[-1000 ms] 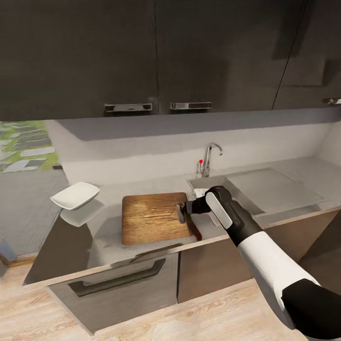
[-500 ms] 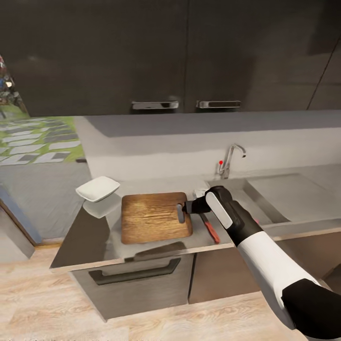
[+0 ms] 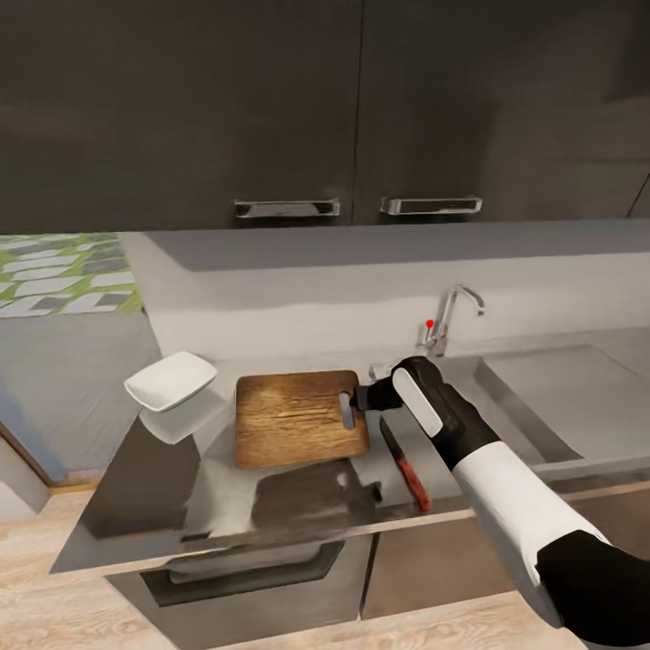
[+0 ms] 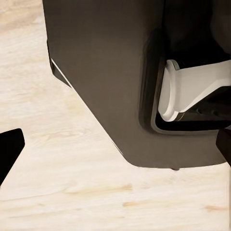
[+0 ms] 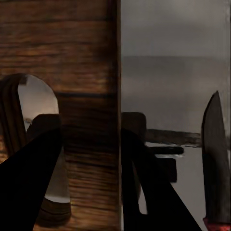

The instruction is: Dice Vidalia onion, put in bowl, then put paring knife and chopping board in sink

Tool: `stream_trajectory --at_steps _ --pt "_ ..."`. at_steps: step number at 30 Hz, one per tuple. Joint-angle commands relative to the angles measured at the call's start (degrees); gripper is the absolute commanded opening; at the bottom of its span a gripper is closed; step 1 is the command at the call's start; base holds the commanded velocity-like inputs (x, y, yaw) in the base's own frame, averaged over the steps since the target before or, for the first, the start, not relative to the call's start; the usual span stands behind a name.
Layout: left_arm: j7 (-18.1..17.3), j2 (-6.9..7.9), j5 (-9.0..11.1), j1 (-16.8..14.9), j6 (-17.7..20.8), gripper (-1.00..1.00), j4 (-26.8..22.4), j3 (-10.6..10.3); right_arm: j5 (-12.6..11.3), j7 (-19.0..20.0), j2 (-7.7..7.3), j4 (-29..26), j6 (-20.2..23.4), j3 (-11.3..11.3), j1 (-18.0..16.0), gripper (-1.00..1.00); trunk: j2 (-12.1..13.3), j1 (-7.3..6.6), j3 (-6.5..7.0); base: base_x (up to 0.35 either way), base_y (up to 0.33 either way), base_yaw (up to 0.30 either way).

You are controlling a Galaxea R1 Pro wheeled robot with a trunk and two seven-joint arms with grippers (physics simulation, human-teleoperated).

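A long, glossy grey countertop (image 3: 271, 506) with a metallic front edge runs beneath the dark cabinets. On it lies a rectangular dark brown wooden chopping board (image 3: 293, 417) with a slot-shaped handle hole at its right end. Just to the right of the board rests a slim paring knife (image 3: 405, 463) with a red handle and dark blade. Left of the board sits a shallow white squarish bowl (image 3: 170, 381).

Right arm stretches forward from the lower right of the head view, white forearm leading into a dark wrist. The right gripper (image 3: 359, 397) points left, low and level. In the right wrist view its two dark fingers (image 5: 33, 178) sit slightly parted, straddling a thin edge.
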Motion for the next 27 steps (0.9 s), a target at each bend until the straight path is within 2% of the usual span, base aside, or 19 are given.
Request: stream_trajectory --at_steps 1,13,24,27 --pt "0.01 -0.01 0.02 0.03 -0.08 1.0 -0.1 0.01 -1.0 -0.59 -0.01 0.03 0.11 0.08 -0.06 -1.0 -0.1 0.07 -0.1 0.339 -0.114 0.001" --pt "-0.01 -0.01 0.02 0.03 -0.08 1.0 -0.1 0.01 -0.99 -1.05 -0.01 0.42 0.11 -0.04 -0.06 -1.0 -0.1 0.07 -0.1 0.319 -0.101 0.0" --pt "-0.02 -0.01 0.02 0.03 -0.08 1.0 -0.1 0.01 -0.97 -1.83 0.05 4.29 0.11 0.04 -0.12 -1.0 -0.1 0.07 -0.1 0.044 -0.015 0.0" --pt "0.0 -0.01 0.02 0.03 -0.08 1.0 -0.1 0.01 -0.97 -1.92 0.56 5.14 0.11 0.04 -0.13 -1.0 -0.1 0.07 -0.1 0.002 -0.001 0.0"
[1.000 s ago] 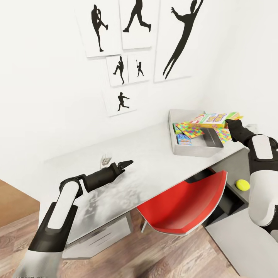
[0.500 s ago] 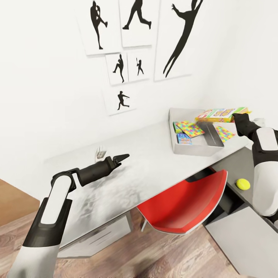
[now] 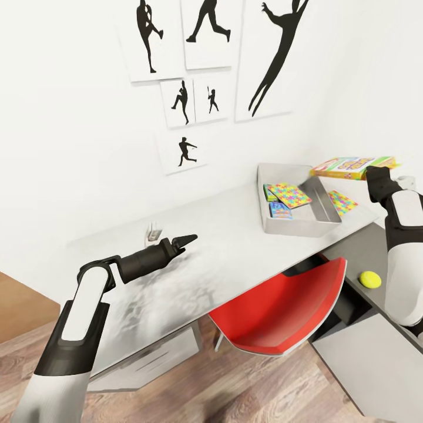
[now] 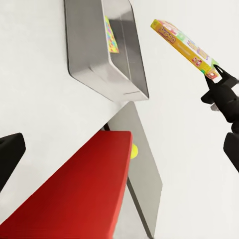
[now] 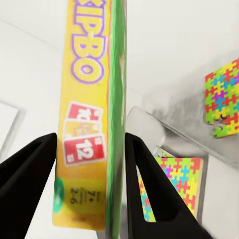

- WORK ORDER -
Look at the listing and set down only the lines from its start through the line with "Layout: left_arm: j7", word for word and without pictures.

- EXPECTED ANSWER -
[-1000 ms] 
[-500 ms] 
[+0 ms] 
[+0 ms] 
[+0 ms] 

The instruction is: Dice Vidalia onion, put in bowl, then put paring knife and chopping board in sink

Tool: `stream_trajectory --at_steps _ --pt "_ ..."`. at_steps: step number at 30 Hz, one per tuple. Joint-angle commands relative to the angles measured at the call's start (degrees); gripper is the absolute commanded opening; at the bottom of its span a gripper is closed; step 1 is the command at the call's start; base holds the commanded velocity-like inputs (x, y, yaw) in the base's own frame, averaged over the steps since the target before or, for the first, the start, not relative to the call's start; the usual span stands behind a name.
Layout: left_arm: j7 (-18.1..17.3), j2 (-6.9..7.9), j5 (-9.0..11.1), j1 (-16.8..14.9), j6 (-17.7..20.8), gripper (-1.00..1.00), j4 (-26.8..22.4), j3 (-10.6..10.3); right_arm: j5 (-12.6..11.3), j7 (-19.0..20.0), j2 (-7.7..7.3), j4 (-29..26), j6 (-20.2..23.4), j3 (-11.3..11.3), j1 (-18.0..16.0), gripper (-1.00..1.00); trunk: j2 (-12.1..13.3), j1 (-7.3..6.6), j3 (-6.5..7.0); base: base_x (up to 0.35 either way), base_y (up to 0.33 either way), base_yaw (up to 0.30 either way).

The response to the exercise is complete.